GhostRace Speculative Attack Threatens Major Processor Manufacturers
A team of researchers has developed a new side-channel attack called GhostRace, which can trigger data leaks on modern processors. The issue affects not only Intel, AMD, ARM, and IBM processors that support speculative execution, but also popular software.
Experts from IBM and Vrije Universiteit Amsterdam describe GhostRace (CVE-2024-2193) as a speculative race condition (SRC). This type of attack allows potential extraction of confidential information from memory, such as passwords and encryption keys. However, carrying out the attack requires physical or privileged access to the target machine, making practical exploitation quite challenging.
According to the researchers’ report, a race condition occurs when multiple threads simultaneously try to access a shared resource, which can lead to vulnerabilities that may be exploited in various ways, including arbitrary code execution, bypassing security measures, and data extraction. Modern operating systems use synchronization primitives to prevent such situations, but the researchers’ analysis showed that race conditions can be combined with speculative execution.
“Our main finding is that all common synchronization primitives implemented using conditional branches can be microarchitecturally bypassed on speculative paths via a Spectre v1 attack (CVE-2017-5753), triggering speculative race conditions (SRC) in all critical race-free regions, which allows attackers to extract information from target software,” the researchers explained in their blog post.
How the GhostRace Attack Works
To carry out the attack and “win” the speculative race, the victim process must be interrupted at the right moment and held, allowing the attacker to perform what the researchers call a SCUAF attack (Speculative Concurrent Use-After-Free).

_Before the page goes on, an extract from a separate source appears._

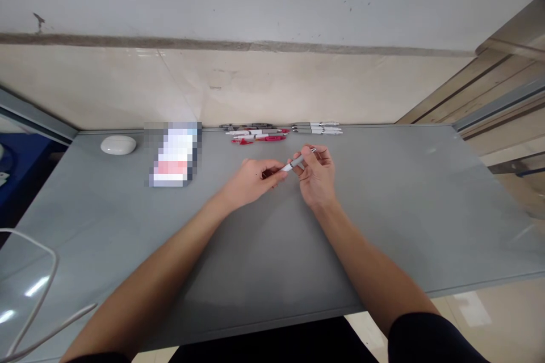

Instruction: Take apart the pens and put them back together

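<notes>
Head view, frame centre: left hand [252, 180] and right hand [318, 180], both grips grasping one grey-and-white pen [297, 161], should hold it straight.

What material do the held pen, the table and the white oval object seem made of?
Pen: probably smooth plastic, judging by its even white and grey barrel. Table: perhaps painted metal or laminate; its flat grey top reflects light. White oval object: likely hard plastic, from its smooth, rounded surface.
</notes>
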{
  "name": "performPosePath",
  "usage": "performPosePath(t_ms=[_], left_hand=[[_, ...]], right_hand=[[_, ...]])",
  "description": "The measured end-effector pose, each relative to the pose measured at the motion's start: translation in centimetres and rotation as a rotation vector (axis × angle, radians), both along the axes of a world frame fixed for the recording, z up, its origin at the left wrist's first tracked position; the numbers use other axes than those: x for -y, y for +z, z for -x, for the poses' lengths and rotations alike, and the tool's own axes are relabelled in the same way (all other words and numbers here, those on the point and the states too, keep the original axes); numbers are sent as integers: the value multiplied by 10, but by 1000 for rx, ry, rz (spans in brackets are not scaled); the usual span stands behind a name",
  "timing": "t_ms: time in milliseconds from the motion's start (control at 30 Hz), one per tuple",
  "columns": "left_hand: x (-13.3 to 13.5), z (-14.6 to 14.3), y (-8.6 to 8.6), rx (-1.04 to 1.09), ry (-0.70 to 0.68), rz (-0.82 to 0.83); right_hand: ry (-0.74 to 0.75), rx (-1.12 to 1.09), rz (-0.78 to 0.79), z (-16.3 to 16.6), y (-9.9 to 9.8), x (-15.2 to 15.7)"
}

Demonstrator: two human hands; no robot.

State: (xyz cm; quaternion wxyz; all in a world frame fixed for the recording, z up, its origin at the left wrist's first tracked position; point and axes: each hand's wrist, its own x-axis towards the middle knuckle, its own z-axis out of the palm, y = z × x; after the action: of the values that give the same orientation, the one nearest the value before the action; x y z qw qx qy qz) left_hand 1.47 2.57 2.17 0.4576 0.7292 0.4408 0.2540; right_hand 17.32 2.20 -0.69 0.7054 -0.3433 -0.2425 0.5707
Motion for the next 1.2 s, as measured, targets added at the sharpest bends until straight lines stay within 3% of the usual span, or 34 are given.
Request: performPosePath(t_ms=[100,367,533,667,767,1000,1200], left_hand=[[-1,2,3,56,-45,58],[-3,11,17,172,-268,440],[-2,9,14,173,-246,374],[-1,3,7,126,-63,155],[0,0,3,89,10,80],[-5,8,8,183,-129,288],[-5,13,15,206,-238,453]], right_hand=[[46,4,-15,-2,0,1],[161,-24,-99,-6,1,4],[150,-35,-103,-5,1,2],[49,-1,-38,-3,0,1],[5,-14,-12,-2,-1,0],[196,-35,-106,-8,-2,0],[199,-26,-121,-10,-3,0]])
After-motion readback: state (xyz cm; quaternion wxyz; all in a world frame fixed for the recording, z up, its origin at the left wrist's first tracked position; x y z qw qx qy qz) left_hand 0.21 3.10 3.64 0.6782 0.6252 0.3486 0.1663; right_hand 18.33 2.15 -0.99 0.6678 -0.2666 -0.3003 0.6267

For this purpose, the researchers used a new attack technique called Inter-Process Interrupt (IPI) Storming, which involves overwhelming the CPU core of the target process. They demonstrated a SCUAF attack on the Linux kernel, resulting in kernel memory leaks at a rate of 12 kilobytes per second.
Although the research focused on x86 architectures and Linux, the experts stated that products from other vendors and software beyond Linux are also vulnerable.
“In general, any software—such as an operating system, hypervisor, etc.—that implements synchronization primitives via conditional branches without any serializing instruction and runs on any microarchitecture (e.g., x86, ARM, RISC-V, etc.) that allows speculative execution of conditional branches is vulnerable to SRC,” the researchers said.
Industry Response and Mitigations
Engineers from Intel, AMD, Arm, and IBM were notified about the GhostRace issue at the end of 2023, and they, in turn, informed OS and hypervisor vendors.
This week, AMD published a security bulletin informing customers that previous guidance for mitigating Spectre-class attacks should also help prevent GhostRace attacks.
The developers of the Xen hypervisor also issued a warning and developed a protective mechanism. Although they confirmed that technically all versions of Xen are affected by GhostRace, the project does not use gadgets vulnerable to GhostRace, and the Xen security team does not consider urgent action necessary, so the protective measures are disabled by default.
Linux developers have implemented a feature to limit IPI rates, which should protect against the related IPI Storming issue (Inter-Process Interrupt Storming, CVE-2024-26602), but have not taken further action due to potential performance concerns.
Tools and Resources
In addition to their blog post and technical paper, the researchers have already published a PoC exploit for GhostRace, scripts for scanning the Linux kernel for SCUAF gadgets, and a list of already identified problematic gadgets.